For the past four years, he's been experimenting with various native maize hybrids to find the right combination of multicolored kernels to make a unique bourbon.

"We're going to make a sipping whiskey that's far better than anything else out there," Sukovaty said while showing off the other half of his dream: a gleaming, double-jacket, stainless steel and copper pot still.

He's launching a micro whiskey distillery in Southeast Nebraska. His goal is to make bourbon, rum and single-malt whiskey on the Saline County family farm.

The Knotted Wood Distillery label is still in the design stage but will most likely feature an oak tree. The name is a loose translation of Sukovaty; the Czech word "suk" means "knot in the wood," said Reece's father, Jack.

The plan is to sell the whiskey through a tasting room and possibly in stores.

Reece Sukovaty has brewed beer at home for years and talked about opening a micro brewery, which requires bringing in several kinds of grain. Whiskey, on the other hand, can be distilled from a single grain that he can grow right there on the farm.

He chose Indian corn because it is a relatively unaltered strain.

"We're trying to do a form of whiskey that dates back to the frontier," he said.

They also want to use their own seed, Reece Sukovaty said.

The horse barn, which was built in the early 1900s, needed some work, and Jack Sukovaty, 67, pitched in and had a new roof and siding installed and a cement floor poured.

Meanwhile, his son, who has a master's degree in business administration, began his research into how to become a distiller of spirits. His apprenticeship included training courses with master distillers in Colorado, South Carolina, Massachusetts and New York and touring more than 75 micro whiskey distilleries across the country.

When he wasn't traveling, Reece Sukovaty, 34, was helping his wife, Sarah, raise their two daughters and working with his dad, who owns an agricultural and environmental consulting business. Jack Sukovaty lives on the farm, and his son commutes from Hickman.

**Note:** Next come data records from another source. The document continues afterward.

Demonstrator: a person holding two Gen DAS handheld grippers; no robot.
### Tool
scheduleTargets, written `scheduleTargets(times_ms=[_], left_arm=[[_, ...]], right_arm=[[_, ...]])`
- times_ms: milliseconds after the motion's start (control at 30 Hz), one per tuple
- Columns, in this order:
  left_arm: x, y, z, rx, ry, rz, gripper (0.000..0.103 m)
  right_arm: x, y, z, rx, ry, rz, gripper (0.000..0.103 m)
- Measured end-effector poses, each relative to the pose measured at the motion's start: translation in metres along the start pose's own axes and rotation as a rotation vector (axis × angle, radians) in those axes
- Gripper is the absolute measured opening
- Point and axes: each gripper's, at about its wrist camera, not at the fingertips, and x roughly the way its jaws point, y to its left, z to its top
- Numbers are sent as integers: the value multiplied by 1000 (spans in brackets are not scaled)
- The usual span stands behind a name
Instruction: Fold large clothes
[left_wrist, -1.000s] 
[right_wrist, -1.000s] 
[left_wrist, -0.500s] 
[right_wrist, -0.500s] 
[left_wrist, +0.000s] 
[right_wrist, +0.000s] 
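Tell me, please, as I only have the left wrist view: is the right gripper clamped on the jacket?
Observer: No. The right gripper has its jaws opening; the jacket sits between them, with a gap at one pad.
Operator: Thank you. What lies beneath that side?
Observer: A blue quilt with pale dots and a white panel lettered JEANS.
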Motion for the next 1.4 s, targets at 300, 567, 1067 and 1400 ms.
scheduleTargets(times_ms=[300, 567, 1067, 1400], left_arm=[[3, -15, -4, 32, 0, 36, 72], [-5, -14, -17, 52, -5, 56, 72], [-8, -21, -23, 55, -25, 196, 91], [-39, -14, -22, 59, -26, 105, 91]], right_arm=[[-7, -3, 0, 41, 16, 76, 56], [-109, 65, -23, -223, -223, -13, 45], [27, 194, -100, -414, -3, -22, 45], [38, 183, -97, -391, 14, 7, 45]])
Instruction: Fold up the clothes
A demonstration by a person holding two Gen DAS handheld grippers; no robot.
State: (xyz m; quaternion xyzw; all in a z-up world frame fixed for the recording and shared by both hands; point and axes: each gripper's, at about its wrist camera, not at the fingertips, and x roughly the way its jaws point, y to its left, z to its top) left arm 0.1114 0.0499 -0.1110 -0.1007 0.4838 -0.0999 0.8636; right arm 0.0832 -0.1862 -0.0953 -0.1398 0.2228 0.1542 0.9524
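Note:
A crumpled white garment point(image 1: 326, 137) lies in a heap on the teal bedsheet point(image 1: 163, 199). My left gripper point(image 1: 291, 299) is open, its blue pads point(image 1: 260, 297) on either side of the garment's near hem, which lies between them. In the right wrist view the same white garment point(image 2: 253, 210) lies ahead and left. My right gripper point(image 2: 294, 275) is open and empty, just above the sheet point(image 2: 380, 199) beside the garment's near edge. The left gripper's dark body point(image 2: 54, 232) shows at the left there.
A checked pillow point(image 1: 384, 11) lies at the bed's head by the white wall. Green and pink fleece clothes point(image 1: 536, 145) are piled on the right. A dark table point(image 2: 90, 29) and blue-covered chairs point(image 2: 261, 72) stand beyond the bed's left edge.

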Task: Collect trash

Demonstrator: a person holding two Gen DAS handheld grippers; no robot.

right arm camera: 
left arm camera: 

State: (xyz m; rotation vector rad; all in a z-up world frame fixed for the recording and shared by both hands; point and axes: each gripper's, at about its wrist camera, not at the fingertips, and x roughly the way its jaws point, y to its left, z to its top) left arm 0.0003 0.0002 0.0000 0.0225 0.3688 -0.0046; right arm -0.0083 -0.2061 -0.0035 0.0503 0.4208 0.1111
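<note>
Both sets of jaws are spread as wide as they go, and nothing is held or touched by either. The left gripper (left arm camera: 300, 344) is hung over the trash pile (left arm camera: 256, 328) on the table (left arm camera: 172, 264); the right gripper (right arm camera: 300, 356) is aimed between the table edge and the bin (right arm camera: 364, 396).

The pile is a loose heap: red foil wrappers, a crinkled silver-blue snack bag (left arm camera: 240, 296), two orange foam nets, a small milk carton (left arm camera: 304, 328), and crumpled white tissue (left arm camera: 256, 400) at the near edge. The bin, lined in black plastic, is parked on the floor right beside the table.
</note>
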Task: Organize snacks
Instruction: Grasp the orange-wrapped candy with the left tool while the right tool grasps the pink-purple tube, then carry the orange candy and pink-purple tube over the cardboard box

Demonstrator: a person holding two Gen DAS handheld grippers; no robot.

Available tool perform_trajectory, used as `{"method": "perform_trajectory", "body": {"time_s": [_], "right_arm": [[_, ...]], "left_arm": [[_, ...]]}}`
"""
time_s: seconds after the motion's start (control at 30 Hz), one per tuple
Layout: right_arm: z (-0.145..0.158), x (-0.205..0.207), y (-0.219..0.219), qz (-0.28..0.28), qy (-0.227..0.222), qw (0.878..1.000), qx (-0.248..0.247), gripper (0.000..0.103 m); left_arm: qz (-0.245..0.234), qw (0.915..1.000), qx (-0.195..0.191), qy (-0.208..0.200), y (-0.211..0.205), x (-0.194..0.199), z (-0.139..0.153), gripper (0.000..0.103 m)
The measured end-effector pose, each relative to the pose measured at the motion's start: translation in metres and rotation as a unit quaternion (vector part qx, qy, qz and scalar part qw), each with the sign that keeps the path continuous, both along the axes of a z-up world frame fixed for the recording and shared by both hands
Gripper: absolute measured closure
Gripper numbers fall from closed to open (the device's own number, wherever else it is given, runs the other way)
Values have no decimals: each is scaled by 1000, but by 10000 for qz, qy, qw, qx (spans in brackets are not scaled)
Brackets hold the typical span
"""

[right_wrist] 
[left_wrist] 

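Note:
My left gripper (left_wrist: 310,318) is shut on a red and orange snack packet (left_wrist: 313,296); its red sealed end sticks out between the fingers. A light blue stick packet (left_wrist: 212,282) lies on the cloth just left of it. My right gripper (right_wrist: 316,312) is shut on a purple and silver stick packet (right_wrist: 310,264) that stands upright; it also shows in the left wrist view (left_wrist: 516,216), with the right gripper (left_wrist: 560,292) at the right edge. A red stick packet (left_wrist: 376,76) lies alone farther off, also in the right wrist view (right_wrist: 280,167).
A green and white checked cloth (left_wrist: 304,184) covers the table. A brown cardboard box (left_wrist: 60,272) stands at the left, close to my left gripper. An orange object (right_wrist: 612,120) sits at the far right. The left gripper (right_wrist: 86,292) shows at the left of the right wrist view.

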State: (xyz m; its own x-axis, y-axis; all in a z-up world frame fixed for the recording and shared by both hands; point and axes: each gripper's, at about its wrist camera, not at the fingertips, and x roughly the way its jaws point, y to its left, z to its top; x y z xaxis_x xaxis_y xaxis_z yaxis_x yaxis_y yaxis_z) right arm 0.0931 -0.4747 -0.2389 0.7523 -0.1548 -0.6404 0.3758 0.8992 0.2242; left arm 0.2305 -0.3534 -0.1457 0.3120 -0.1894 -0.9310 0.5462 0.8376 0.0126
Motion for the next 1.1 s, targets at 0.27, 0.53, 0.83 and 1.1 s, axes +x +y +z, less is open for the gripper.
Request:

Now, they have two small grain wagons filled with about 500 bushels of Indian corn from last year's harvest and will start distilling after this year's crop comes in this fall.

Their 60 American white oak barrels are waiting to be filled with the unaged bourbon that will come from the still. Reece Sukovaty said he chose the wood because of the flavors it can impart to the bourbon.

"With the temperature (in the Midwest), we should age a whiskey faster than anywhere else," he said.

The hot summers will "push" the bourbon into the wood, he said, enhancing the flavor. And the cold winters will contract the wood, extracting the flavors. In addition, the bourbon will be distilled five times using a specialized column attached to the still.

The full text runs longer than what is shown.